While there undoubtedly may be many situations where the evidence shows that the bailee exercised due care as a matter of law, we are of the opinion that the instant case is not one of them. Thieves might well be expected to search the glove compartment looking for keys or valuables, or in their search for valuables discover the “hidden” keys. The unlocked car door might, in addition, be considered an invitation. There are also arguments on the other side. However, the evidence is such that we are not prepared to say, as a matter of law, that ordinarily prudent and careful persons in similar circumstances would have deemed the defendant’s practice a safe one. The trial court was entitled to find that the defendant failed to use due care to prevent the theft.

In view of our conclusion it is unnecessary to consider the question of whether the evidence of the defendant’s system was sufficient to prove that it was followed in this particular case.

Affirmed. 
      
      It is conceded by the parties that the plaintiff here stands in the place of the bailor under the doctrine of subrogation.
     
      
      See cases collected in 2 Dunnell, Dig. (3 ed.) § 732, note 7; see, 9 Wigmore, Evidence (3 ed.) § 2508.
     
      
      See, e.g., Romney v. Covey Garage, 100 Utah 167, 111 P. (2d) 545; North River Ins. Co. v. Ohmer, 63 Ohio App. 346, 26 N. E. (2d) 767; Corrao v. Dewey Garage Corp. 24 N. Y. S. (2d) 592. But see, Fox Chevrolet Sales, Inc. v. Middleton, 203 Md. 158, 99 A. (2d) 731, 43 A. L. R. (2d) 399, and compare Travelers Ind. Co. v. Fawkes, 120 Minn. 353, 358, 139 N. W. 703, 705, 45 L.R.A.(N.S.) 331, where the court said:
      “The defendant seeks to escape the force of this rule by claiming, in his brief, that his foreman stole the machine, and that for such crime he (the defendant) cannot be held responsible. This proposition might be granted if it were sustained by the evidence; but such is not the case.”
     
      
      See, Steenson v. Flour City Fuel & Transfer Co. 144 Minn. 375, 376, 175 N. W. 681.
     
      
      Apparently there is some authority for the rule urged by the defendant in gratuitous bailment situations, that is, where the bailment is for the sole benefit of the bailor. See, 6 Am. Jur., Bailments, § 258. It is doubtful whether the rule applies in this state even in gratuitous bailment cases.

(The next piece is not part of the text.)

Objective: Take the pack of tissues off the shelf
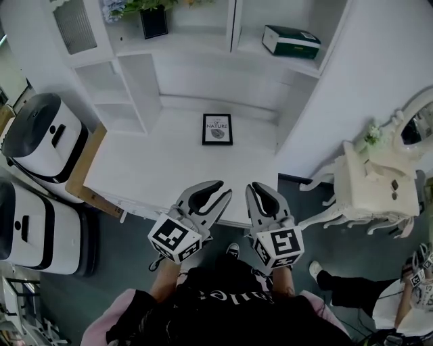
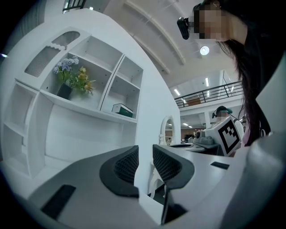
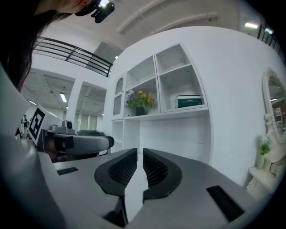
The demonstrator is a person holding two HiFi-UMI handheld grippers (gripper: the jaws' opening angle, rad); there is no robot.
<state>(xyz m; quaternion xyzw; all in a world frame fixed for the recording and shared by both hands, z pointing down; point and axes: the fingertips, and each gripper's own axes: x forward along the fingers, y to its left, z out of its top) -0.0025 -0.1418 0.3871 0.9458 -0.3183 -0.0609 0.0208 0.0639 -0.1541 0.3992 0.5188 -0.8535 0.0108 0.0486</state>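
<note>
The pack of tissues (image 1: 291,40) is a green and white box lying on the upper right shelf of the white shelf unit (image 1: 135,74). It also shows in the left gripper view (image 2: 122,110) and the right gripper view (image 3: 188,101), far from both jaws. My left gripper (image 1: 218,191) and right gripper (image 1: 258,192) hover side by side over the front edge of the white desk (image 1: 149,169), pointing at the shelves. The left gripper (image 2: 145,156) and the right gripper (image 3: 140,161) are both shut, with only a narrow slit between the pads and nothing in it.
A framed picture (image 1: 217,129) lies on the desk. A dark pot of flowers (image 1: 153,20) stands on the shelf left of the tissues. A white vanity with a mirror (image 1: 369,179) stands to the right, and two white rounded machines (image 1: 44,135) to the left. Another person (image 1: 352,290) sits at lower right.
</note>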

      See, Lebens v. Wolf, 138 Minn. 435, 436, 165 N. W. 276, 277, L. R. A. 1918C, 868; Dow-Arneson Co. v. City of St. Paul, 191 Minn. 28, 33, 253 N. W. 6, 8; Peet v. Roth Hotel Co. 191 Minn. 151, 155, 253 N. W. 546, 548.
     
      
      Travelers Ind. Co. v. Fawkes, 120 Minn. 353, 357, 139 N. W. 703, 705, 45 L.R.A.(N.S.) 331; Peet v. Roth Hotel Co. 191 Minn. 151, 253 N. W. 546.
     
      
      Dennis v. Coleman’s Parking & Greasing Stations, Inc. 211 Minn. 597, 2 N. W. (2d) 33; Peet v. Roth Hotel Co. 191 Minn. 151, 253 N. W. 546.
     
      
       As we pointed out in Steenson v. Flour City Fuel & Transfer Co. 144 Minn. 375, 377, 175 N. W. 681:
      «* * * [Evidence offered] to show that defendant had several of its own trucks and automobiles stored in the garage on this night, might well have been received, but under the facts of this case we think its exclusion was not reversible error.”
     
      
      See, e.g., cases collected in Annotation, 43 A. L. R. (2d) 403, 432, et seq.; White v. Sullivan, 174 Minn. 549, 219 N. W. 908.
     
      
      See Murphy v. Co-op. Laundry Co. 230 Minn. 213, 41 N. W. (2d) 261, where we held that evidence of due care in collecting and cleaning articles of clothing was not sufficient to prove as a matter of law that defendant did not receive the property involved, or if received, was not negligent in losing it.